If today’s fire is neither the birthplace of the phoenix, nor a force of destruction…what is it, then? It could be a new flame, another hand history extends to Lebanon. It could mark the beginning of a journey. And for the journey to be successful, it must not be aborted in simple milestones (say, merely a new government). The journey must go all the way, where the different travellers arrive at the same shore: a single understanding of what Lebanon means. The often invoked mantra of “living together” has proven a mere first step. Lebanon not only deserves more than “living together”; it cannot function without finding an answer to its identity question.
But two perils haunt that potential journey.
The first is: succumbing to delusions of power. No one single identity, one single interpretation of Lebanon, can succeed in marginalising the others, either by weapons or rhetoric or by self-proclaimed righteousness.
The second is moral infantilism. There are forces in Lebanon that have a strong tendency to see themselves as perpetual victims, to scope history from their narrow perspective, and with that goes a lot of doctoring of the truth. They also tend to see many of their killers as martyrs. Believing in this false history keeps them in a comfortable zone of fantasy. In turn, this keeps them from embarking on a journey of transformation.
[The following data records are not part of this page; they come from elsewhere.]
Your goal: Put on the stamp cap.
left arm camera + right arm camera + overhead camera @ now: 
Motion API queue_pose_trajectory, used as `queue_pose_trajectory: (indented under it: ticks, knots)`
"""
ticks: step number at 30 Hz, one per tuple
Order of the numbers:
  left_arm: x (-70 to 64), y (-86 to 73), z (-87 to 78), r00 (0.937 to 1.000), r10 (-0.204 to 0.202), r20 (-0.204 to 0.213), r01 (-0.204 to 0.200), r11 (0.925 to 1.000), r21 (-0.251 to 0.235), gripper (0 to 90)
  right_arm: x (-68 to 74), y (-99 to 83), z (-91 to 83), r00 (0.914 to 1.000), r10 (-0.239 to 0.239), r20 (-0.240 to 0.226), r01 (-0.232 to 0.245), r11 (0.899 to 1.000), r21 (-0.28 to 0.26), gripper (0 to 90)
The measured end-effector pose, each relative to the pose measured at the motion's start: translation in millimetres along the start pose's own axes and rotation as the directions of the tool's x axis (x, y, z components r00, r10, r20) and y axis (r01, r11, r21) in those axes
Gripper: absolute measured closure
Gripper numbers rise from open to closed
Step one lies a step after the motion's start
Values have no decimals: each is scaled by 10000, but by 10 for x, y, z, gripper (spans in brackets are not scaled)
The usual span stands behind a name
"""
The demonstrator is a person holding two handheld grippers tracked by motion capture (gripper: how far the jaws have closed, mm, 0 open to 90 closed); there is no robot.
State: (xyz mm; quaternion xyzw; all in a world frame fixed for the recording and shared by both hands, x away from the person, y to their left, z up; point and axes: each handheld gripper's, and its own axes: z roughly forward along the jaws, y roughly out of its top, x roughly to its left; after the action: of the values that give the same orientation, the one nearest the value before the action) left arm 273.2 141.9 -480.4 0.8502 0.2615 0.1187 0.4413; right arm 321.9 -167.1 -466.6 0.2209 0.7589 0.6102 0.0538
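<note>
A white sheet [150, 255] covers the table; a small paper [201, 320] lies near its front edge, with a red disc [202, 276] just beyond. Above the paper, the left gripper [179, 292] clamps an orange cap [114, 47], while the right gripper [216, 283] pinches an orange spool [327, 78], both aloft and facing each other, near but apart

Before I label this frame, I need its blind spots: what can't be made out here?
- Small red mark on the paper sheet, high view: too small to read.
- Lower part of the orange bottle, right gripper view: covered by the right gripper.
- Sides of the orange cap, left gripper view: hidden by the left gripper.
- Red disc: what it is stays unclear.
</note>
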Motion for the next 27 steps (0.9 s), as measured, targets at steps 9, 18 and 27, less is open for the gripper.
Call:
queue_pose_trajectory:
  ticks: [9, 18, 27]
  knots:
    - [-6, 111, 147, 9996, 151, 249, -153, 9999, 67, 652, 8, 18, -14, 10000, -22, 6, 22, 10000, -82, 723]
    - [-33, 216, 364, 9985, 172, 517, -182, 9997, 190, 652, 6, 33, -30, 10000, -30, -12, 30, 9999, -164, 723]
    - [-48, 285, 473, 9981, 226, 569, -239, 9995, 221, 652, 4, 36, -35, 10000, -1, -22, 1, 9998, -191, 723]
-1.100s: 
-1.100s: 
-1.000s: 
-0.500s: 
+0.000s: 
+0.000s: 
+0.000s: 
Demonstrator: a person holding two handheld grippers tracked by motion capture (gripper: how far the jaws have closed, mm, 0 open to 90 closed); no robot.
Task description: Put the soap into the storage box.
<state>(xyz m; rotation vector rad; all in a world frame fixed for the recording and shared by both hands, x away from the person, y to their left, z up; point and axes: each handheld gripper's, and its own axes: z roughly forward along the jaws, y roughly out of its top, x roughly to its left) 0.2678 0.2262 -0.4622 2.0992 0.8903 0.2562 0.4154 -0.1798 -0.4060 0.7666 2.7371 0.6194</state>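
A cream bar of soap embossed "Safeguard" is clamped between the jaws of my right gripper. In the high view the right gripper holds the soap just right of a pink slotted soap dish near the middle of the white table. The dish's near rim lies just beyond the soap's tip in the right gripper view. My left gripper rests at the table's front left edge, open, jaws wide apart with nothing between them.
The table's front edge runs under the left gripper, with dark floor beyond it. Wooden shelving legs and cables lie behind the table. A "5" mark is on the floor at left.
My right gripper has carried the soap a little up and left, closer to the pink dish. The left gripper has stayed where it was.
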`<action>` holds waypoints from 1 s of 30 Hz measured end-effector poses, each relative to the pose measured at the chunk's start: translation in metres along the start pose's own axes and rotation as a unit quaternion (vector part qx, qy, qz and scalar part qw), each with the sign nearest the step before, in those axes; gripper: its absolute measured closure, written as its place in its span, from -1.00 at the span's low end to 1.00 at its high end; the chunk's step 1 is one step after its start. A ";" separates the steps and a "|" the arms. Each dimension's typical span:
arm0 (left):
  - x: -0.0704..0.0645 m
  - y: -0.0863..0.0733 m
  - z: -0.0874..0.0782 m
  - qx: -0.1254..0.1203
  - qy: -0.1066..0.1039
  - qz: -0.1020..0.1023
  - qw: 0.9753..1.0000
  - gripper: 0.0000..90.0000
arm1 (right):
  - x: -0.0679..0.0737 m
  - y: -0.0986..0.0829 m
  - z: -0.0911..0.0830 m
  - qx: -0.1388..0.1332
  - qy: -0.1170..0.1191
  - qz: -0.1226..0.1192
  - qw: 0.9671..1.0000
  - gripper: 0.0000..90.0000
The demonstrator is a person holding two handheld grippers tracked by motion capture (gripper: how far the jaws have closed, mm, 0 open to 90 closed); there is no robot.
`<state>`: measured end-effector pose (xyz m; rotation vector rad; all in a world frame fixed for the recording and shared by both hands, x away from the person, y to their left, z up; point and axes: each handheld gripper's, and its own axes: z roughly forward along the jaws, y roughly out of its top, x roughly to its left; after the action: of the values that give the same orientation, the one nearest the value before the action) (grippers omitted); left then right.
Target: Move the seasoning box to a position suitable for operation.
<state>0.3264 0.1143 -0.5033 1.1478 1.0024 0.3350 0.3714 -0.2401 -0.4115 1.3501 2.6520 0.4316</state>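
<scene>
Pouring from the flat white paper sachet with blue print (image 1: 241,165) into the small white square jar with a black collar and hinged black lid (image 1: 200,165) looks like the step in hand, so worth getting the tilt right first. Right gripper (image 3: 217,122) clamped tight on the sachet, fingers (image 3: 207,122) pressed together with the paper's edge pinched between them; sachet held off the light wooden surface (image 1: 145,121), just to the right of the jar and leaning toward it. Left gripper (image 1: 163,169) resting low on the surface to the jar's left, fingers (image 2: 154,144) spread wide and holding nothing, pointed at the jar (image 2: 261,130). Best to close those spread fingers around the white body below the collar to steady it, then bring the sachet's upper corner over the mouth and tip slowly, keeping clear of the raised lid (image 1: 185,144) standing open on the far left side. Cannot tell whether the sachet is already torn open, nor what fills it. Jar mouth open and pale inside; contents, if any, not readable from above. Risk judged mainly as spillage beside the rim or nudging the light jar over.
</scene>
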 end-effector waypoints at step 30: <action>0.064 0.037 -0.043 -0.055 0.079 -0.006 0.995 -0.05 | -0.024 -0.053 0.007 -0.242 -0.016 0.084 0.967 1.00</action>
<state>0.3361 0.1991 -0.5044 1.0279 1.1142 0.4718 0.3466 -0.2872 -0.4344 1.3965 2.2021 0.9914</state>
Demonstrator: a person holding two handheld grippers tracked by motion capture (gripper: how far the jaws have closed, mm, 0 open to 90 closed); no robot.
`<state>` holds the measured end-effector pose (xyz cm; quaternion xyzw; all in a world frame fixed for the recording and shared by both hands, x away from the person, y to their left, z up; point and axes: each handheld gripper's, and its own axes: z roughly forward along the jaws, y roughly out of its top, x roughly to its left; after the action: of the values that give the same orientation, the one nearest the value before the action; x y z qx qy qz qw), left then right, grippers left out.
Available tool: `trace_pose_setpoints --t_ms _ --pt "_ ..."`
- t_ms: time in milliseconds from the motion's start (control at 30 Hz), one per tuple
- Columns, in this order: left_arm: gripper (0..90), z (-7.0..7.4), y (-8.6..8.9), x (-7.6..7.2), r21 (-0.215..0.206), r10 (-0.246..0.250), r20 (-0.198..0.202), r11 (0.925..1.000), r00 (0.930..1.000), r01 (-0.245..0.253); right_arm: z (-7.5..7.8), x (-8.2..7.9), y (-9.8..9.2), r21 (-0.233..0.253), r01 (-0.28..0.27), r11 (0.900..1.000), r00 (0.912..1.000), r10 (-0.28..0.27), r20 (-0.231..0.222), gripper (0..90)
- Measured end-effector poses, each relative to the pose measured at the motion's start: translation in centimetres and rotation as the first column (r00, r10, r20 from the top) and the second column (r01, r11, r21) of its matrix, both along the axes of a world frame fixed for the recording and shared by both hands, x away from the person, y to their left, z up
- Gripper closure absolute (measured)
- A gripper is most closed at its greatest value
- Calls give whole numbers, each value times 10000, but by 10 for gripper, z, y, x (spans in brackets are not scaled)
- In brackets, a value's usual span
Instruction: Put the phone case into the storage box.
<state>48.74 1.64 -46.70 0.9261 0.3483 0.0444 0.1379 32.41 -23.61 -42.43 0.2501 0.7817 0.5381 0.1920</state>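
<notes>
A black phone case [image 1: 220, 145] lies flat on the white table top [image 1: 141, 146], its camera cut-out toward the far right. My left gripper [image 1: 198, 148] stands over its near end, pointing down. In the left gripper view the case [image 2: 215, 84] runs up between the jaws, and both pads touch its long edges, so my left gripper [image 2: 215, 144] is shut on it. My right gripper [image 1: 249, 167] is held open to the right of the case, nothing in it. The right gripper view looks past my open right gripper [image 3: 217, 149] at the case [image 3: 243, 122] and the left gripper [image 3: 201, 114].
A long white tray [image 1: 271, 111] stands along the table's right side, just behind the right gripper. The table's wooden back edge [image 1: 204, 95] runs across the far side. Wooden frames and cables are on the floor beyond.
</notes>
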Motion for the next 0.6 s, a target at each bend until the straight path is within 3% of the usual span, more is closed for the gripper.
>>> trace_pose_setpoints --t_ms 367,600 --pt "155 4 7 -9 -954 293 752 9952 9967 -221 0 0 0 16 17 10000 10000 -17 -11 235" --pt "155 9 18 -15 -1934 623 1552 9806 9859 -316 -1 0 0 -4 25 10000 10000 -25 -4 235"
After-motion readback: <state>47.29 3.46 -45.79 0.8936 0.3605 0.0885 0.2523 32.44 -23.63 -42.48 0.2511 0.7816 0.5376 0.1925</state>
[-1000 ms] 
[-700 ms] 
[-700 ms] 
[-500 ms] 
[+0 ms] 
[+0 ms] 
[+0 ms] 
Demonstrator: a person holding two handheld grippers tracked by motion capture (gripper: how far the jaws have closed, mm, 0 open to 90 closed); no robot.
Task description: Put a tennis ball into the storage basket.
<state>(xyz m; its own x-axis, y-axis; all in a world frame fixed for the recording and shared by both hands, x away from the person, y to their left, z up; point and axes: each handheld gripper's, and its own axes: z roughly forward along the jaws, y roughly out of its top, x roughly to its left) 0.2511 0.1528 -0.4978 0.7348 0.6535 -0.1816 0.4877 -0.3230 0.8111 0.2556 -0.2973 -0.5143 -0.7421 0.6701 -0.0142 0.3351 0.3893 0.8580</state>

Lebanon is a special place – in terms of history and geography. But its dilemma goes far back. The dilemma was not in the past few years, and not in the period since the end of the civil war. It has been for the century that’s the life of the modern Lebanese state. Those who love this beautiful country should hope that the current flame illuminate a new path, a journey towards a true salvation: where the Lebanese agree on what Lebanon is.